Kennt sich hier jemand mit soetwas aus? Wie ist meine rechtliche Seite? Soll ich zahlen oder prozessieren?

Vielen Dank schon mal fuer Antworten!


----------



## Der Jurist (10 Dezember 2003)

@ manti081


Den einzigen vernünftigen Rat, den man Dir hier geben kann: Nimm Dir einen Rechtsanwalt.

Ich bitte um Nachsicht, aber Du hast Rechtsberatung nötig. Diese darf regelmäßig nur ein Rechtsanwalt machen.
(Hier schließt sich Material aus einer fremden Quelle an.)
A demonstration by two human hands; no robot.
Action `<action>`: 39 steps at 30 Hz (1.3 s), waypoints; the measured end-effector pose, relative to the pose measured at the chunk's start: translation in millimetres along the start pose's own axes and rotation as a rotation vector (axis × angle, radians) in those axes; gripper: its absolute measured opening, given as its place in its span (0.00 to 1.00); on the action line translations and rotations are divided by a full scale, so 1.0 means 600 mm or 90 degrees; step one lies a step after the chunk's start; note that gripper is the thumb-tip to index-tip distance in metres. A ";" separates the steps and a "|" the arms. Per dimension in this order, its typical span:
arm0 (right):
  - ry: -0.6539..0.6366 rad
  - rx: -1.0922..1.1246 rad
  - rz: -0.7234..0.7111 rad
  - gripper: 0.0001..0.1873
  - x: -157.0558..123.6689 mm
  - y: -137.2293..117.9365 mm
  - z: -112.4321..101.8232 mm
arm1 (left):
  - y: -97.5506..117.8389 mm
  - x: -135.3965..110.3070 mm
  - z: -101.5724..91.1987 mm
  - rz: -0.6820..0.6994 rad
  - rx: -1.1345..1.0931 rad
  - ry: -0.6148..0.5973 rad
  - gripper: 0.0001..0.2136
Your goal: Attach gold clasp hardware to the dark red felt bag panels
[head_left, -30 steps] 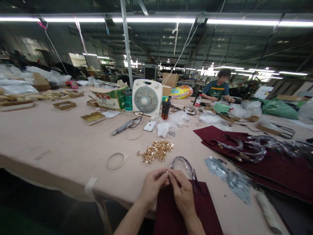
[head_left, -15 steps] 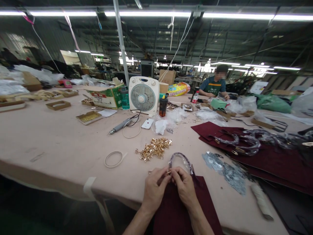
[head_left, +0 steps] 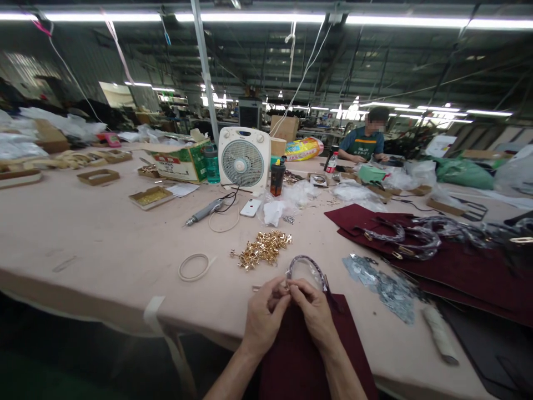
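In the head view, the left hand point(head_left: 262, 319) and right hand point(head_left: 314, 316) meet fingertip to fingertip just on the near side of the pile of gold clasps point(head_left: 262, 250). Both pinch a small metal piece point(head_left: 285, 288), with the wrists bent inward. The piece sits at the left foot of a plastic-wrapped bag handle point(head_left: 308, 262), which arches rightward from the grip over the maroon felt bag point(head_left: 300, 361).

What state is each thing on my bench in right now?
left hand, fingertips pinched on the near end of the wrapped handle.
right hand, fingertips pinched on that same end.
wrapped handle, arched, in clear plastic.
maroon bag, flat at the table edge, under both hands.
gold fittings, loose pile, untouched.
tape ring, lying flat.
electric screwdriver, lying on its side.
fan, upright; spinning cannot be told.
dark bottle, upright, capped.
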State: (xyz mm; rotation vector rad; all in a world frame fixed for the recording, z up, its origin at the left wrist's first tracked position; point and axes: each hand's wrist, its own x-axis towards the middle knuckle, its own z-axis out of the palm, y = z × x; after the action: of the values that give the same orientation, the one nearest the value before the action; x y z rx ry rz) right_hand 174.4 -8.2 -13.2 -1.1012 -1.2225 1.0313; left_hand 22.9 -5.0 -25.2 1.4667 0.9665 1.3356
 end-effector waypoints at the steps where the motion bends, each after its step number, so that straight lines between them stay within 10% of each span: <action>1: 0.004 0.013 0.012 0.16 -0.001 0.000 0.000 | 0.003 0.000 -0.001 -0.003 -0.013 -0.003 0.17; 14: 0.009 0.276 0.135 0.15 -0.014 0.009 0.006 | 0.023 0.014 -0.011 0.035 -0.041 -0.044 0.12; 26: -0.045 0.120 0.089 0.19 -0.016 -0.012 0.016 | 0.009 0.015 -0.018 -0.041 -0.062 -0.060 0.15; 39: 0.023 0.044 0.024 0.18 -0.021 0.003 0.013 | 0.018 0.010 -0.021 0.081 0.048 0.028 0.09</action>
State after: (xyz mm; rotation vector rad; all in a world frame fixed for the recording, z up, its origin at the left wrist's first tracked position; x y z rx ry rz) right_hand 165.9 -19.5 -16.8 -1.0885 -1.1333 1.0699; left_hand 10.6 -1.1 -13.3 1.5840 0.9749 1.4408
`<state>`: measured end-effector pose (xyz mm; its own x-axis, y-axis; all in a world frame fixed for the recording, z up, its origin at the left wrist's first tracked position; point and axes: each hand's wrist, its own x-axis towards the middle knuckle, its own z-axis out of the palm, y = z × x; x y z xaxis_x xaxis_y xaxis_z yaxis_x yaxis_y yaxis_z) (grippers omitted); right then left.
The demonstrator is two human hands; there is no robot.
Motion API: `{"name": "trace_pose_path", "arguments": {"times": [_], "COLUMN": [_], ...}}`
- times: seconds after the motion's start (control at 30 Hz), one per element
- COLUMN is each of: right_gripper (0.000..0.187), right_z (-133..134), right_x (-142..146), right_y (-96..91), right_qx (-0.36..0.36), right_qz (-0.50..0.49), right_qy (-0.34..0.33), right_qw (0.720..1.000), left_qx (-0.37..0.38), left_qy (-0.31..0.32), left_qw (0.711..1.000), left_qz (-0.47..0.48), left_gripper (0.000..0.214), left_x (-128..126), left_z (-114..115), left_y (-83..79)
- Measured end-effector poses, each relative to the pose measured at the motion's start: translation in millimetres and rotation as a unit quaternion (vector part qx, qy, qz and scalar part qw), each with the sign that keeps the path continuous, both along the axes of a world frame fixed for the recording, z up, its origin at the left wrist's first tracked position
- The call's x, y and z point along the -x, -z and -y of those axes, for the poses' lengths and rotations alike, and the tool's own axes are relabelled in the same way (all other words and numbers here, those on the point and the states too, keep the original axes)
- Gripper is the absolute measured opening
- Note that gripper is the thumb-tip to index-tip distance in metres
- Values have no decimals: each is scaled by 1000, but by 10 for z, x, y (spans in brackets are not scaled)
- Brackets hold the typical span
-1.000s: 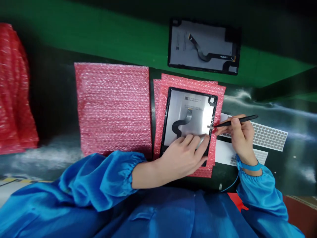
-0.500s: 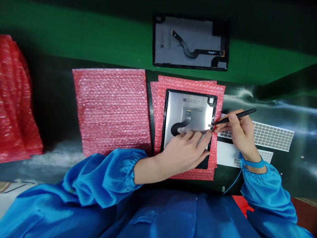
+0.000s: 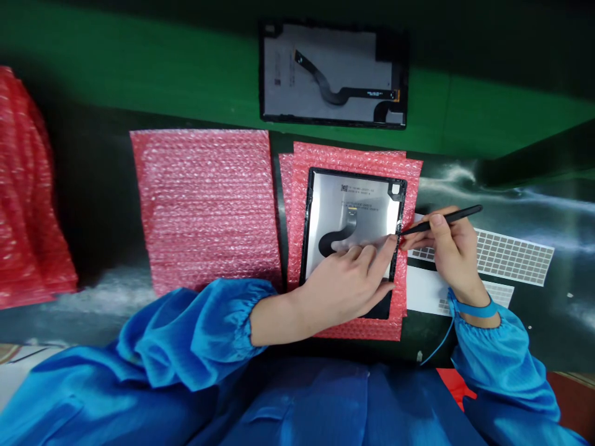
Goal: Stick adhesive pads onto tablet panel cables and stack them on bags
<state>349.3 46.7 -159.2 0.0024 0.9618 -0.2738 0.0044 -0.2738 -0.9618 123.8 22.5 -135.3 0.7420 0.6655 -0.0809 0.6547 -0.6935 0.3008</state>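
Two panels: the near panel [image 3: 372, 220] on red bubble wrap [image 3: 297, 207], the far panel [image 3: 344, 59] beyond. Your right hand [image 3: 453, 244] grips one pair of tweezers [image 3: 460, 214]; your left hand [image 3: 341, 282] covers the near panel's lower part, grip unclear. Two label sheets [image 3: 514, 257] lie partly behind your right hand.
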Motion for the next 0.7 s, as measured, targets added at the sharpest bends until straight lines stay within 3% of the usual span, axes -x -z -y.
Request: {"name": "trace_pose_path", "arguments": {"times": [0.27,0.53,0.7], "right_gripper": [38,34,30], "right_z": [-3,0,18], "right_x": [9,2,-26], "right_y": [6,28,69], "right_qx": [1,-5,-44], "right_qz": [0,-8,-30], "right_qy": [1,-1,41], "right_qw": [1000,1000,998], "left_qx": [-3,-7,35], "left_qy": [7,6,20], "left_qw": [1000,1000,998], "left_qz": [1,-10,-55], "left_gripper": [62,75,73], "left_x": [15,-15,-97], "left_z": [19,-19,-72], "left_y": [-6,9,-95]}}
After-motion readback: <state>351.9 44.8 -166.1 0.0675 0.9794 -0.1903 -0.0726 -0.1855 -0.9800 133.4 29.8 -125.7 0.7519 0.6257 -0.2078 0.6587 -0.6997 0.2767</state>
Hier kannst Du nur allgemeine Anregungen bekommen bzw. Hinweise auf vergleichbare Fälle, 
wenn sie denn vorliegen.


----------



## Counselor (10 Dezember 2003)

Ich kann mich Jurist nur anschliessen. Suche so schnell wie möglich einen erfahrenen Anwalt für Telekommunikations- / IT-Recht auf. Eine Liste ist hier:

http://www.medien-recht.org/

In allen Spammerfällen kommt in Betracht:

Erschleichen von Leistungen, § 265a StGB
Datenveränderung, § 303a StGB
Computersabotage, § 303b StGB
Störung von Telekommunikationsanlagen, § 317 StGB

Zivilrechtlich kommen dann Schadenersatz und Unterlassung in Betracht.

Counselor


----------



## Agavenwurm2 (12 Dezember 2003)

Kann man eine Anzeige überhaupt fallenlassen??
Ich dachte immer das läge dann im Einflussbereich der ermittelnden Staatsanwaltschaft und nicht mehr in dem des Anzeigenerstatters...


----------



## Der Jurist (12 Dezember 2003)

Agavenwurm2 schrieb:
			
		

> Kann man eine Anzeige überhaupt fallenlassen??
> Ich dachte immer das läge dann im Einflussbereich der ermittelnden Staatsanwaltschaft und nicht mehr in dem des Anzeigenerstatters...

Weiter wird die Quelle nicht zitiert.